WORK REQUIRED:
Begin at the line containing "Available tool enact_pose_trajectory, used" in the entries below and end at the line containing "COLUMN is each"; transcribe that range exactly and nothing outside it.

(Stored data entries)
☆ ☆ ☆ ☆ ☆ ☆ ☆

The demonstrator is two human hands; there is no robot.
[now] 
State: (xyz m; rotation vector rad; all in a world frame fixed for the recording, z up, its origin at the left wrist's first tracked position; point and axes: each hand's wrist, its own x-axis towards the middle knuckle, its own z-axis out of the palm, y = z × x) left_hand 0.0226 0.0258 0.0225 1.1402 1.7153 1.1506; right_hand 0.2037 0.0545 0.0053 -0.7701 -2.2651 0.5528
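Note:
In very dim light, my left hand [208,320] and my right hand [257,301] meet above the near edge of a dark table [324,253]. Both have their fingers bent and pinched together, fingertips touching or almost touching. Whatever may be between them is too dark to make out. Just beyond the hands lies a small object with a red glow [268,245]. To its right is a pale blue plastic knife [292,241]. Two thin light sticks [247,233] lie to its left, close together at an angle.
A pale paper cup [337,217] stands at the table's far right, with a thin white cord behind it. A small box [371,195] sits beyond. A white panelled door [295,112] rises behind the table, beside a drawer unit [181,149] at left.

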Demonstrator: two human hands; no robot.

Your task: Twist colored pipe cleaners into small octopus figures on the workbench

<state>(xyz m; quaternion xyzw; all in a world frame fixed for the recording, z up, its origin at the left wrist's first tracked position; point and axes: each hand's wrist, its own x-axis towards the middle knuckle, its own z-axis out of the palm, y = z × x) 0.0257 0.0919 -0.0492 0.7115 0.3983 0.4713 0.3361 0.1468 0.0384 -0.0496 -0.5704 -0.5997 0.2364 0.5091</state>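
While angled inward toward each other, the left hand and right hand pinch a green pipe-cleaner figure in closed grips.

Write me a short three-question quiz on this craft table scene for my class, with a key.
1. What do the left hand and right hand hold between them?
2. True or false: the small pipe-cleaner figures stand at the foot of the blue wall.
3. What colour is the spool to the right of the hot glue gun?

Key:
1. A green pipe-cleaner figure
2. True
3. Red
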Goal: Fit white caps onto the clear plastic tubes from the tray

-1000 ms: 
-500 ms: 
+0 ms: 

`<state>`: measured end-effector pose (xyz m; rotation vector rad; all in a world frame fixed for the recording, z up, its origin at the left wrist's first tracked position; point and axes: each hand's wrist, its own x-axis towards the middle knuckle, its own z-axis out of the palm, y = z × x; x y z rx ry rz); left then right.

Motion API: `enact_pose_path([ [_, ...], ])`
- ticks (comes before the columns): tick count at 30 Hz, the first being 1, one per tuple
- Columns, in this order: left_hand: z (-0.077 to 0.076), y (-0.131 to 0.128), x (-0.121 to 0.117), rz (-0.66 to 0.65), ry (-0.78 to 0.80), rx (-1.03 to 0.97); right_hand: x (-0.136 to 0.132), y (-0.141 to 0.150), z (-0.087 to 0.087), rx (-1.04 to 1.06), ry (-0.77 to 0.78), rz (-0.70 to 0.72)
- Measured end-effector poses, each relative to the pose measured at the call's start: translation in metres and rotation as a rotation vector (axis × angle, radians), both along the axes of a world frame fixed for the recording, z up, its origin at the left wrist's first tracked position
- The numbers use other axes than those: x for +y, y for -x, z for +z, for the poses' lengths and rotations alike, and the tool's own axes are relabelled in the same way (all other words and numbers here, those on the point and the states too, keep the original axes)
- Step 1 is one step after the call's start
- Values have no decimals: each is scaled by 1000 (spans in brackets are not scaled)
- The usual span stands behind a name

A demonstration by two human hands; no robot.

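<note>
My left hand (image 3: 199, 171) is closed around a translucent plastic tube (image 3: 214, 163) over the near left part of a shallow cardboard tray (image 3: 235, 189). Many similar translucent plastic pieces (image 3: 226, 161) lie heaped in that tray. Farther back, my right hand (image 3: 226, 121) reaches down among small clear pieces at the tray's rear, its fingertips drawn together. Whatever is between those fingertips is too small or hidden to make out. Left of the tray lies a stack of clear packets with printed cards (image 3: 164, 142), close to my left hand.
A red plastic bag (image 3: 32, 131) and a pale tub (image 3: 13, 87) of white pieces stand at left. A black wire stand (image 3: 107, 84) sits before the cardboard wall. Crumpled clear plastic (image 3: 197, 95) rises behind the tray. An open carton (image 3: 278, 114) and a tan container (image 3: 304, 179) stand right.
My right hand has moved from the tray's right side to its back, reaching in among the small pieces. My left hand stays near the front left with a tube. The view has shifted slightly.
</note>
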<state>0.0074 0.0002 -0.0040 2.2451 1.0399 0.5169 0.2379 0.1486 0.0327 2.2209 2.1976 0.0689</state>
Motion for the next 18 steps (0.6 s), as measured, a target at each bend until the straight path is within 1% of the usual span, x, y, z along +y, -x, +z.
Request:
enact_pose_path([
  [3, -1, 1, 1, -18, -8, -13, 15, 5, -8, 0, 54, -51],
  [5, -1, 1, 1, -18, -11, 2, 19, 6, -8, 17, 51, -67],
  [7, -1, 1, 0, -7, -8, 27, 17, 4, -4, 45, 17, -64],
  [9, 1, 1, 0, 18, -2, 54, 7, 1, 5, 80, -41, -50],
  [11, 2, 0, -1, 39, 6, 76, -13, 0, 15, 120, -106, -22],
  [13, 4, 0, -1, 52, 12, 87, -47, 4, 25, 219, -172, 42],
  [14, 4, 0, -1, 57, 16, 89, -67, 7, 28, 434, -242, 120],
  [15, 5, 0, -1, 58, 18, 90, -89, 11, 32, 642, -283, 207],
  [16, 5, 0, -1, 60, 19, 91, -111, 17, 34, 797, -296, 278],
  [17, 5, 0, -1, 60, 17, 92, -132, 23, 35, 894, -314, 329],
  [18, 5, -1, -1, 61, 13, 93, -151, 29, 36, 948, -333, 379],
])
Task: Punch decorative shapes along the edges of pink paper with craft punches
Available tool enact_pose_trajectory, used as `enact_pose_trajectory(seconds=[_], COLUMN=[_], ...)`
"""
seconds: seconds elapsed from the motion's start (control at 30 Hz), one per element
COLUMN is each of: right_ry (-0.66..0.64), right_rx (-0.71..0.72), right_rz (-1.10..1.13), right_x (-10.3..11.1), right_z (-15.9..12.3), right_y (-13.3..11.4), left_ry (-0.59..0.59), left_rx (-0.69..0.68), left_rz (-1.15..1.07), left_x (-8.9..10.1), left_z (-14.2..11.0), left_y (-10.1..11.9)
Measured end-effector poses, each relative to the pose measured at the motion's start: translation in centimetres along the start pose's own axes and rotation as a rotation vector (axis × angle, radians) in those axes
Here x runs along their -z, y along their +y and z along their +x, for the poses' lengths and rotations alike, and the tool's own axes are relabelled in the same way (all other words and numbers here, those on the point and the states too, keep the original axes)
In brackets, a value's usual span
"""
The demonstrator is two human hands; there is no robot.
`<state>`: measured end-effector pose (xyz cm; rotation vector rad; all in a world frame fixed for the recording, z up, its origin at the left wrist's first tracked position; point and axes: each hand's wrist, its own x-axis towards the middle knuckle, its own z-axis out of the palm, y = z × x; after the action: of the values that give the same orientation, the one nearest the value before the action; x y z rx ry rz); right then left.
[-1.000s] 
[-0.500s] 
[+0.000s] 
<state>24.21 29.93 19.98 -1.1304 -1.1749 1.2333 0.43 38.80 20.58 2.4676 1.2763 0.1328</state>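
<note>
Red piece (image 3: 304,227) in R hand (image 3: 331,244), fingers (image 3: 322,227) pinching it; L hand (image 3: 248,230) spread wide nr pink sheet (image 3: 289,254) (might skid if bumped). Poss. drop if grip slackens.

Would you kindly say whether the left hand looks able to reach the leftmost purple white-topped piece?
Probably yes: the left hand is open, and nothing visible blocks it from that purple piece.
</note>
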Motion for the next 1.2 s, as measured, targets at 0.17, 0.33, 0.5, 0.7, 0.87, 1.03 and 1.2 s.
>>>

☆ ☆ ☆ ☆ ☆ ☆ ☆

SOLVED EXERCISE:
Available tool enact_pose_trajectory, used as `enact_pose_trajectory(seconds=[_], COLUMN=[_], ...)`
"""
seconds: seconds elapsed from the motion's start (control at 30 Hz), one per element
COLUMN is each of: right_ry (-0.66..0.64), right_rx (-0.71..0.72), right_rz (-1.10..1.13), right_x (-10.3..11.1), right_z (-15.9..12.3), right_y (-13.3..11.4), left_ry (-0.59..0.59), left_rx (-0.69..0.68), left_rz (-1.15..1.07), left_x (-8.9..10.1), left_z (-14.2..11.0), left_y (-10.1..11.9)

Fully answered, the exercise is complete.